O sofá na casa de Caroline Garcia, 21 anos, em Votuporanga, no interior de São Paulo, ficou até aquecido, tamanha a quantidade de horas que a estudante de Direito passou tentando encontrar a melhor posição para o seu corpo, minado pela febre alta, que já havia alcançado picos superiores a 39º C. Diagnosticada com dengue no início do mês, a tarde do dia 2 de fevereiro, quando soube que estava com a doença, foi marcante para a estudante, que passou a ter dores horríveis no corpo. Picada pelo mosquito Aedes aegypti durante uma viagem a Belo Horizonte, no final de janeiro, Caroline faz parte de uma estatística cada vez mais preocupante no Brasil.

Cenário crítico

Enquanto o temor com a possível chegada do Coronavírus mobiliza a atenção de autoridades, algo que não se confirmou até o momento, os casos de dengue explodiram no Brasil. Segundo dados do Ministério da Saúde, são 94 mil casos somente este ano, o que representa um aumento de 71% em relação ao mesmo período do ano passado. Em 2019, foram registrados mais de 1,5 milhão de casos, com 782 mortes, o que representou uma alta de 488% em relação a 2018. “Alguns fatores justificam o aumento. Em primeiro lugar, não está sendo dada a atenção devida à dengue, em razão da preocupação mundial com a epidemia do novo vírus surgido na China. Não podemos nos descuidar do combate ao Aedes aegypti, ainda mais no verão, quando temos períodos chuvosos”, diz o infectologista Leonardo Weissmann, da Sociedade Brasileira de Infectologia.

A explosão dos casos de dengue, provocada pelas chuvas de verão, demonstra que as autoridades declaram-se incompetentes para resolver o problema, que vai do combate ao mosquito, à limpeza dos logradouros públicos, à vacinação em massa contra a doença. No Brasil, existem quatro tipos de dengue: os sotipos 1, 2, 3 e 4. Uma das maiores preocupações de médicos e especialistas na endemia é a volta da circulação do sorotipo 2, que estava fora do radar há mais de uma década. “Como não temos imunidade para esse vírus e estamos em uma época favorável para a sua circulação, houve esse surto não combatido pela sociedade”, explica Rodrigo Said, coordenador-geral de Vigilância das Arboriroses do Ministério da Saúde.
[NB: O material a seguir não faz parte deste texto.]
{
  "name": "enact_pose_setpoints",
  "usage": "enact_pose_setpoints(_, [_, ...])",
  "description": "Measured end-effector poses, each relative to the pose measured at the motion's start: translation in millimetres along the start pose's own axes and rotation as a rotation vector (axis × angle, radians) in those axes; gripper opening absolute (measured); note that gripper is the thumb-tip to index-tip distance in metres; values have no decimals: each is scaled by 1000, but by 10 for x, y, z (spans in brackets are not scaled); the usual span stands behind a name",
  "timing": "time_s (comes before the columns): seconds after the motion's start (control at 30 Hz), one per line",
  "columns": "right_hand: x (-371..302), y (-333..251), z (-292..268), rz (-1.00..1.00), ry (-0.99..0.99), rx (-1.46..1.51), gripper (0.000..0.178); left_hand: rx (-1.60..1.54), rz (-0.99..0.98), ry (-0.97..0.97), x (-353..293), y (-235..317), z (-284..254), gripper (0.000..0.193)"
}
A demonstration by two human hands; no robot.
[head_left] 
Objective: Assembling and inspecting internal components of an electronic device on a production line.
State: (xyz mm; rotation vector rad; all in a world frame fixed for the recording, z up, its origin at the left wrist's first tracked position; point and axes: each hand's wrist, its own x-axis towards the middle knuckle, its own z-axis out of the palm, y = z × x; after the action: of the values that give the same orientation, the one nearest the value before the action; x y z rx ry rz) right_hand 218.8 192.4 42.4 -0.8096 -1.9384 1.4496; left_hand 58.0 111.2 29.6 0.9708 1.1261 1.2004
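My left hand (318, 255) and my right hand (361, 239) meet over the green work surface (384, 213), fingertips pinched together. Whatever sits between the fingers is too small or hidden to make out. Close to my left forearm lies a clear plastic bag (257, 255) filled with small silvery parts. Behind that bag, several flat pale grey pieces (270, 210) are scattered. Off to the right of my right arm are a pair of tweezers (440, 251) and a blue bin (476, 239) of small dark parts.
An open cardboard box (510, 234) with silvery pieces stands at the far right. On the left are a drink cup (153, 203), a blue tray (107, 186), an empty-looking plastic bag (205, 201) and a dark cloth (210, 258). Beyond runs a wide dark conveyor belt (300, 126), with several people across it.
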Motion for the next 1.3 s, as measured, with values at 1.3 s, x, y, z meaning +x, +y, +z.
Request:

Ainda segundo o Ministério, em boletim epidemiológico divulgado no último dia 19, 14 pessoas haviam morrido vítimas da dengue. Esse número, no entanto, pode ser ainda maior. A Secretaria de Saúde de Minas Gerais investiga ao menos dez mortes que podem ter sido causadas pela doença. O Paraná possui 17.500 mil casos confirmados e São Paulo tem mais 19 mil infectados. Se olharmos por região, teremos o seguinte mapa: Norte (5.286), Nordeste (4.899), Sudeste (41.142), Sul (25.588) e Centro-oeste (17.234). Em Votuporanga, cidade de Caroline, mais de 600 casos já foram constatados. “Só na minha turma da faculdade tem umas seis pessoas infectadas”, relata.

Atenção na folia

Diante do surto iminente, é preciso intensificar as medidas para diminuir os focos de proliferação do mosquito. O roteiro é conhecido, mas repeti-lo nunca é demais. Evitar acúmulo de água e tampar caixas d’água são algumas das tarefas primordiais. De acordo com Leonardo Weissmann, o poder público não pode arcar sozinho com o problema. A população também tem um dever a cumprir. “É claro que o governo precisa manter as ações de vigilância para combater o Aedes aegypti. Mas vale destacar que esta ação não é exclusiva das autoridades. É necessário que a população faça tudo o que estiver ao seu alcance para combater o mosquito continuamente, não apenas quando há o aumento no número de casos”, aponta. Para diminuir o avanço do mosquito, Rodrigo Said ressalta que governo antecipou campanhas de conscientização e tem visitado os estados para dialogar com gestores estaduais. Além disso, a pasta vai modificar o inseticida utilizado nos últimos anos. O novo produto entra em circulação a partir de março.

O Carnaval também está no radar das autoridades. A aglomeração de pessoas e, em conseqüência, do lixo, pode ser um fator a mais na batalha contra o aedes aegypti. Em Porto Rico, na região noroeste do Paraná, as festas já foram canceladas. A cidade tem 75 casos confirmados. “O que nós pedimos é que as pessoas tenham atenção com as garrafas plásticas e latinhas. Brinquem o Carnaval com segurança, mas o lixo produzido precisa ter destino correto, para que não haja nenhum acúmulo e os mosquitos se propaguem”, reforça Rodrigo Said. “Além do cuidado com os resíduos, usem e abusem do repelente”, conclui Weissmann.